Doing Stuff Repeatedly
July 9, 2009 9:40 AM
Subscribe
I need to write a script of some sort to grab content from a series of web pages. How should I go about it?
Here's the deal: I have a textbook that is available in electronic form online. The problem is that each page is a JPEG that is served up individually by a PHP script. I click on a link, it takes me to another web page with the embedded image on it. I want to download all of the pages and run OCR on it so I can search the book, do copy/paste for notes, etc.
I can sit there and do this manually but there's 600 pages or so and I want to use this as an opportunity to learn a new skill.
I have tried web spiders (HTTRack) and they did not work. The PHP script serves up each file with the exact same filename. The image embedded on the page also does not have a *.jpg extension, but some random PHP stuff.
I have tried to use Selenium-IDE but apparently it can't (a) do anything incrementally without the aid of another scripting language, and (b) is unable to actually download content.
I tried FlashGot's gallery feature but I think the PHP script interferes with the referrer or something because I only end up downloading the placeholder that warns against hotlinking.

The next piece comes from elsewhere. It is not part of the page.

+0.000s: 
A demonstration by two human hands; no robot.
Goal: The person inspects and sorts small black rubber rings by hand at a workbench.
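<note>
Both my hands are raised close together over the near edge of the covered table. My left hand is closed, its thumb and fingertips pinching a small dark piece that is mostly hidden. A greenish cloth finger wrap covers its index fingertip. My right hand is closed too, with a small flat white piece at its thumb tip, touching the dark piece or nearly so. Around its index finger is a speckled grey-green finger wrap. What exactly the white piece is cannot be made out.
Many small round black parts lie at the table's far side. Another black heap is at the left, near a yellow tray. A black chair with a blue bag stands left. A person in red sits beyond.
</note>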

So it seems I need some way of actually walking Firefox through the steps.
Here's the pseudocode of what I'm trying to do:
- Go to URL http://www.blah.edu/students/stuff.php?eh=123
- Go to URL http://www.blah.edu/students/view.php?pg=f&id=456
- Save http://www.blah.edu/students/showpage.php?pg=f&id=456 (this is actually an image) with filename page456.jpg.
- Go back to step 2, increment the id number to 457 and repeat.
What scripting language would best facilitate this? I'm on Linux but can use Windows if I must.
Thanks
posted by Ziggy Zaga to computers & internet (12 comments total)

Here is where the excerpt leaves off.